**Task brief**:
Make an exact copy, without pictures, of the lines below from the one containing "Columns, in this" to the last line, both ends included.

*** Opening of The input ***

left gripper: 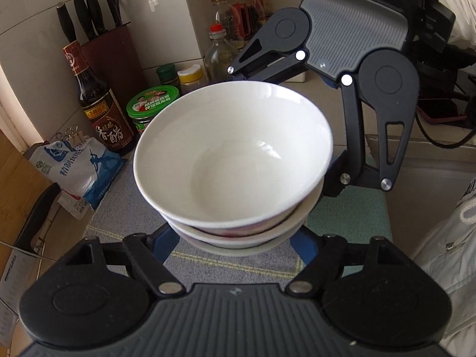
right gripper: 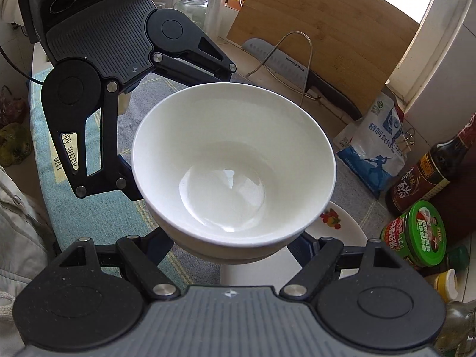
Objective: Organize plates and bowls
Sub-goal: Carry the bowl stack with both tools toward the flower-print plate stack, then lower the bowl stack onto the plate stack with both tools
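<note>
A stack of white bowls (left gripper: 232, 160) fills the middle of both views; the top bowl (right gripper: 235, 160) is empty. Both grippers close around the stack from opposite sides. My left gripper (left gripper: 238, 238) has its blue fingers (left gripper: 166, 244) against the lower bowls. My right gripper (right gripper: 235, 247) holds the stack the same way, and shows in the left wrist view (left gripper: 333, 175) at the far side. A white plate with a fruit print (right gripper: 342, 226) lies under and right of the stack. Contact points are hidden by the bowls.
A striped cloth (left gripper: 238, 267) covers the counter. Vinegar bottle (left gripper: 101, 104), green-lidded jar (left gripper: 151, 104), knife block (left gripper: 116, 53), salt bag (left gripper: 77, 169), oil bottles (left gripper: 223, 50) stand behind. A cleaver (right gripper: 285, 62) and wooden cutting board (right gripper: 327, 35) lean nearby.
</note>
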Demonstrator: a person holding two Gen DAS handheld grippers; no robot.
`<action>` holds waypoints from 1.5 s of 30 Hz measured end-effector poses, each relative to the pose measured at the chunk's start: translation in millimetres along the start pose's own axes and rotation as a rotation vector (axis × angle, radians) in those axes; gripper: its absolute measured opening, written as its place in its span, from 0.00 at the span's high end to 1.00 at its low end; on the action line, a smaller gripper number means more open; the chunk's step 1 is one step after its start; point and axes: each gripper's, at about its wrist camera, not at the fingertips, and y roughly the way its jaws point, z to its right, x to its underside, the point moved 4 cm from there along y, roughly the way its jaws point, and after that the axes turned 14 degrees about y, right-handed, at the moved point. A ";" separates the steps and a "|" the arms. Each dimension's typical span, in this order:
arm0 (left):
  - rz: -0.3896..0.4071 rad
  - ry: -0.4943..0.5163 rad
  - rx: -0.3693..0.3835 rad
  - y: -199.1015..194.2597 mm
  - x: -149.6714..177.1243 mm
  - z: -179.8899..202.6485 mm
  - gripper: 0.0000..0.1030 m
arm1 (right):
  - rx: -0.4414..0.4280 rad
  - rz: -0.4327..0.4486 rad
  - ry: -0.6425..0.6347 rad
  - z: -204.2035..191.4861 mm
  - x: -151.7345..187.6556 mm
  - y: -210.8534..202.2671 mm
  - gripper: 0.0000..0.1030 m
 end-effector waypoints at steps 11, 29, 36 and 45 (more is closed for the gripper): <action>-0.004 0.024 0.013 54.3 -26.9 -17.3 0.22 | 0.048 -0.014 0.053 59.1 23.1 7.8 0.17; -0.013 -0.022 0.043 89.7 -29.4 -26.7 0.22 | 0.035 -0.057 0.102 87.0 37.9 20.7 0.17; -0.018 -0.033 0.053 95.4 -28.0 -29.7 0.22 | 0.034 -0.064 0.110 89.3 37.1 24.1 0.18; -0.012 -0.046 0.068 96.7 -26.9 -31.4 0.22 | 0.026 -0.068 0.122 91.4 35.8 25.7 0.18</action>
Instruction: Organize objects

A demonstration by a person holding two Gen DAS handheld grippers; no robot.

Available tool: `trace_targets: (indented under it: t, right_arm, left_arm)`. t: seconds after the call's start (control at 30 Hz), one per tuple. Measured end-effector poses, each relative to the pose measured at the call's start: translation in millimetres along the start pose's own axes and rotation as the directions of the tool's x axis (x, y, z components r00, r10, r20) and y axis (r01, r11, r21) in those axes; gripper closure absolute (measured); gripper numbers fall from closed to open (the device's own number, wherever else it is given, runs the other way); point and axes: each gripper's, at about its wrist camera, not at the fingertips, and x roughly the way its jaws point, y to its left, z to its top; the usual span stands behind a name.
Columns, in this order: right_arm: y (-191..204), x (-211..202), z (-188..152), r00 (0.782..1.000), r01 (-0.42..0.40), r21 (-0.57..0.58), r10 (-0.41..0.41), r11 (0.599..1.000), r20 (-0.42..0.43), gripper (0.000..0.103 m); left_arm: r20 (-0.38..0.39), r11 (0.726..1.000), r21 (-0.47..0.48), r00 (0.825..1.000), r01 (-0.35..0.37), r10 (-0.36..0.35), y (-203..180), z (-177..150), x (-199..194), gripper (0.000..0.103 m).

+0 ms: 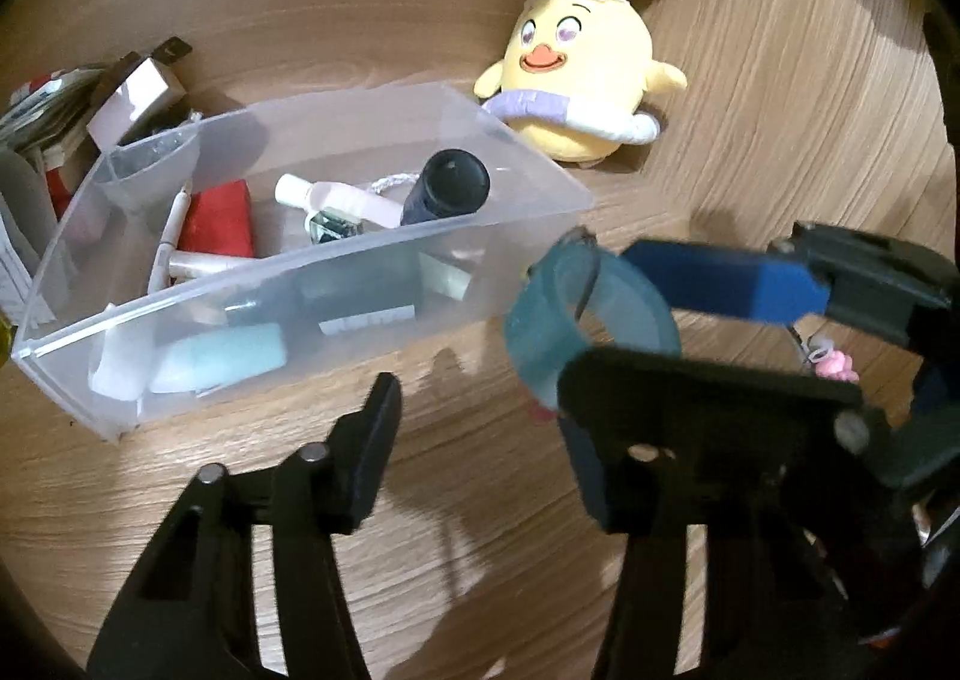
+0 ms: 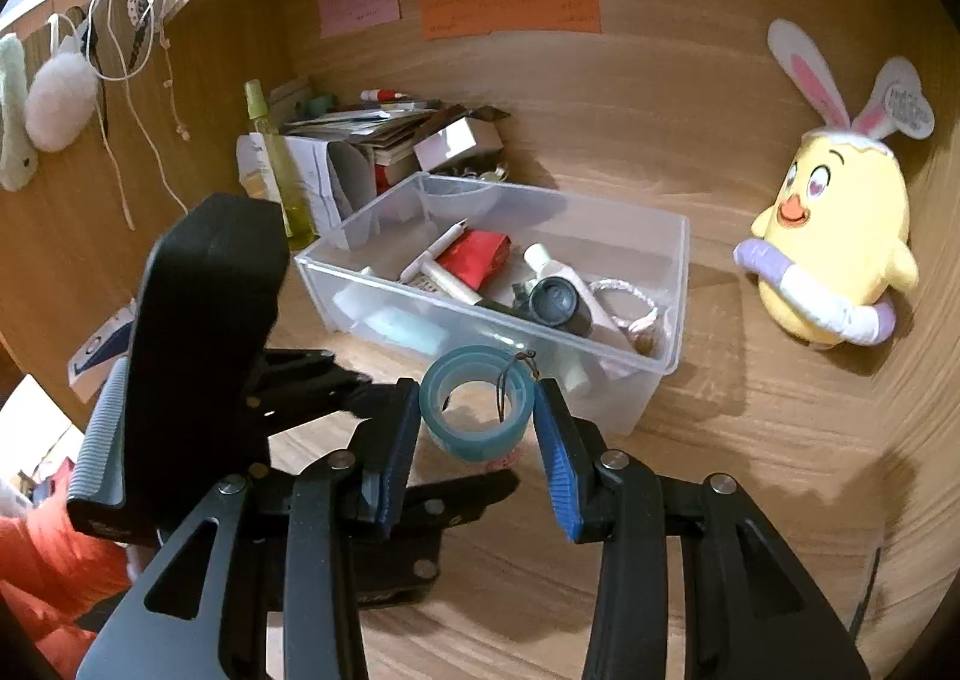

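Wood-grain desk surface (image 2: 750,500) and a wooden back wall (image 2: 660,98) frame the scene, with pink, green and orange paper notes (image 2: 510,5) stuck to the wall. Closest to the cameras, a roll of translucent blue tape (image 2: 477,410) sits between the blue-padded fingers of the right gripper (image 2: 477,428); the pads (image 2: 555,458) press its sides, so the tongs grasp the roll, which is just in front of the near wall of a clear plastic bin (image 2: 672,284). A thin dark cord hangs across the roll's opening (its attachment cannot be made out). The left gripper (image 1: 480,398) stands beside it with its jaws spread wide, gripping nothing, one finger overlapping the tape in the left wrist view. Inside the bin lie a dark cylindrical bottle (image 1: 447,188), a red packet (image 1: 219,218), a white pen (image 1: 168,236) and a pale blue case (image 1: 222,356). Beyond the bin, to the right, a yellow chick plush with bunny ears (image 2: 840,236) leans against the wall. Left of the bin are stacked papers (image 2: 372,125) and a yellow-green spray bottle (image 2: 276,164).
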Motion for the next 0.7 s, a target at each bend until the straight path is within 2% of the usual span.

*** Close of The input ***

**Solution to the problem**:
Columns, in this order: right_arm: y (-191..204), x (-211..202), z (-188..152), r00 (0.782..1.000), r01 (-0.42..0.40), r21 (-0.57..0.58), r10 (-0.41..0.41), r11 (0.599..1.000), r20 (-0.42..0.43), gripper (0.000..0.103 m); left_arm: r20 (-0.38..0.39), r11 (0.726..1.000), r21 (-0.47..0.48), r00 (0.825..1.000), r01 (-0.35..0.37), r10 (-0.36..0.35), y (-203..180), z (-177..150), x (-199..194), gripper (0.000..0.103 m).

+0 ms: 
+0 ms: 

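Wood-grain desk surface (image 2: 750,500) and a wooden back wall (image 2: 660,98) frame the scene, with pink, green and orange paper notes (image 2: 510,5) stuck to the wall. Closest to the cameras, a roll of translucent blue tape (image 2: 477,410) sits between the blue-padded fingers of the right gripper (image 2: 477,428); the pads (image 2: 555,458) press its sides, so the tongs grasp the roll, which is just in front of the near wall of a clear plastic bin (image 2: 672,284). A thin dark cord hangs across the roll's opening (its attachment cannot be made out). The left gripper (image 1: 480,398) stands beside it with its jaws spread wide, gripping nothing, one finger overlapping the tape in the left wrist view. Inside the bin lie a dark cylindrical bottle (image 1: 447,188), a red packet (image 1: 219,218), a white pen (image 1: 168,236) and a pale blue case (image 1: 222,356). Beyond the bin, to the right, a yellow chick plush with bunny ears (image 2: 840,236) leans against the wall. Left of the bin are stacked papers (image 2: 372,125) and a yellow-green spray bottle (image 2: 276,164).
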Motion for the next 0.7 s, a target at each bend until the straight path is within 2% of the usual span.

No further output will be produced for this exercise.